Monday, March 31, 2014

The Bewitchments of Love and Hate (book #2 of The Wraeththu Chronicles) by Storm Constantine

Title: The Bewitchments of Love and Hate (book #2 of The Wraeththu Chronicles)
Author: Storm Constantine
Publisher: Immanion Press, 2009 Smashwords edition

In book two we break with Pell and Cal, and instead return to the alluringly named Forever – the home of the Varr Terzian. This time we grow alongside his son, Swift, whom we encountered briefly as a harling in book one.

As a pure born (both his parents were Wraeththu) Swift has many advantages over humans and indeed the Wraeththu who started out as humans. He experiences accelerated growth (coming of age within seven years as opposed to sixteen) and a precocious intelligence and aptitude for learning.

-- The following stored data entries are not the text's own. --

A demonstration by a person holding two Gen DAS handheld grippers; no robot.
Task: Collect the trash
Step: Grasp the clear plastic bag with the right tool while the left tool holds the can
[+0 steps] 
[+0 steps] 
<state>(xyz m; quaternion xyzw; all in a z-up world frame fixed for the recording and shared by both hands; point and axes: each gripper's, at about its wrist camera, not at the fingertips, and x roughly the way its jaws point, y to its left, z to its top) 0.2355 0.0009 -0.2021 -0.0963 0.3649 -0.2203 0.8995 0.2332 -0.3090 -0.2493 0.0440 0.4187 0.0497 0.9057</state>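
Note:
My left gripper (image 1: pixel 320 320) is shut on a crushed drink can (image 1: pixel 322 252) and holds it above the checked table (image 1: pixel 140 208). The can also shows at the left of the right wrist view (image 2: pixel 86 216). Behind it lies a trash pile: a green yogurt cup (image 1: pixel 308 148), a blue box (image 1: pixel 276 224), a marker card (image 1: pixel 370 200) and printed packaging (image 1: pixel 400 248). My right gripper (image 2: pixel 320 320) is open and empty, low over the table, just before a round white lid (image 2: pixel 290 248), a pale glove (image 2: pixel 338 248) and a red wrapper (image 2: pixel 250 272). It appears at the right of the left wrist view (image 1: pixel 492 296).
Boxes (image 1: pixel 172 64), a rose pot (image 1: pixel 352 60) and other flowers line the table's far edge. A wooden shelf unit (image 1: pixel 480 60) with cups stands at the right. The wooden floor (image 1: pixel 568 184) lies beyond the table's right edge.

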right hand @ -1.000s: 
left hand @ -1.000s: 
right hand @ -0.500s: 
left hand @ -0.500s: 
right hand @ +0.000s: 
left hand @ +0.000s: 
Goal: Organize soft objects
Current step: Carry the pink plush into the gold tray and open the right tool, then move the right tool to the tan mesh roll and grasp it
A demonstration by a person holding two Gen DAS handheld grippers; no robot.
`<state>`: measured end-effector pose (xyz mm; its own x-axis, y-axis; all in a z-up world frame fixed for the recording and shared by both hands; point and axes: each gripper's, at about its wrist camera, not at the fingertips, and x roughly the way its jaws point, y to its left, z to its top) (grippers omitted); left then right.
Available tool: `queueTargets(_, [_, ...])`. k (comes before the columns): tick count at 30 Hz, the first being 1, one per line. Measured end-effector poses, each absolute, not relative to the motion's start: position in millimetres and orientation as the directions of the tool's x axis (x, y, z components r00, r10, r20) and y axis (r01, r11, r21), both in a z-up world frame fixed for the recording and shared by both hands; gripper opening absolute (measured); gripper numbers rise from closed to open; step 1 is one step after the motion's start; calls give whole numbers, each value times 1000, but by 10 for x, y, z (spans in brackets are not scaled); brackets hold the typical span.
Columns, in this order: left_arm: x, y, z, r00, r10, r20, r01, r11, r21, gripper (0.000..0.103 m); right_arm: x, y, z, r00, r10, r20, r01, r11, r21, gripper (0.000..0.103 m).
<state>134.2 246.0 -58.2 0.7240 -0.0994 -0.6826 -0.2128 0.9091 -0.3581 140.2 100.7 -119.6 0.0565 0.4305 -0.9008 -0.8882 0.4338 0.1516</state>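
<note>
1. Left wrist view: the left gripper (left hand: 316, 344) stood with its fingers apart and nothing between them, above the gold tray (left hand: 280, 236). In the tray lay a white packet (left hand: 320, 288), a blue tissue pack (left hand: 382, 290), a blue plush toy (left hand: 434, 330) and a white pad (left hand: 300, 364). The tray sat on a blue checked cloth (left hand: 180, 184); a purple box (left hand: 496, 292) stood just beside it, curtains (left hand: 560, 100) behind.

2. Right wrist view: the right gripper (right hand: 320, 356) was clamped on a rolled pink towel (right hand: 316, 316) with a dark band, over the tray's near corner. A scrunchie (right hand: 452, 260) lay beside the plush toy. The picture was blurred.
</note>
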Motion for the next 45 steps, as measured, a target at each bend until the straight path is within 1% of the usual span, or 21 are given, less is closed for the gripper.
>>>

To Swift there is nothing wrong with the Varr tribe, at least not at first. They are all that he knows, and it is the Gelaming, that his father is away fighting, that fill him with a sense of concern. The Gelaming threat hovers constantly on his horizon, but doesn’t at first intrude.

Mysterious Cobweb is more fully revealed as a well-rounded character – prone to outbursts but in possession of great insight into the hearts and minds of others.

Swift partakes of both his parents’ qualities, though in him, Terzian’s aggression is somewhat tempered to assertiveness. He is curious and capable of great compassion. What is also apparent of Swift is that he seeks a middle ground, and as such as an almost uncanny ability to patch up disputes – all admirable qualities of a potentially great leader.

There is, throughout this novel, the troublesome Cal, who continues to haunt the lives of those with whom he’s tangled. Sometimes he’s torn gaping wounds – as in the case of Seel. For others he’s been an obsession, for instances Terzian. Wherever Cal goes, he captures hearts, but he has his own demons to face, and his time with Swift offers him that opportunity to come to terms with his past. The process hardly pleasant, and has plenty of fallout.

Some comment of the ending is, I feel, necessary. I expected Constantine to make the conflict between Varr and Gelaming the centre point of the climax, but it isn’t. Resolution of the external conflict is almost bloodless, effortless, in my opinion, and if you’re looking for an action-packed final battle, you’re not going to find it here. Rather, the conflict is subtler, the battleground the hearts of hara and the shifting allegiances between characters. This is where the meat and bones of this saga lie.

Of course I immediately went out and bought the next in the series. I love this epic that much. Constantine hits the mark, as always, with gloriously textured, carefully nuanced tales that slowly unfold like a sumptuous feast.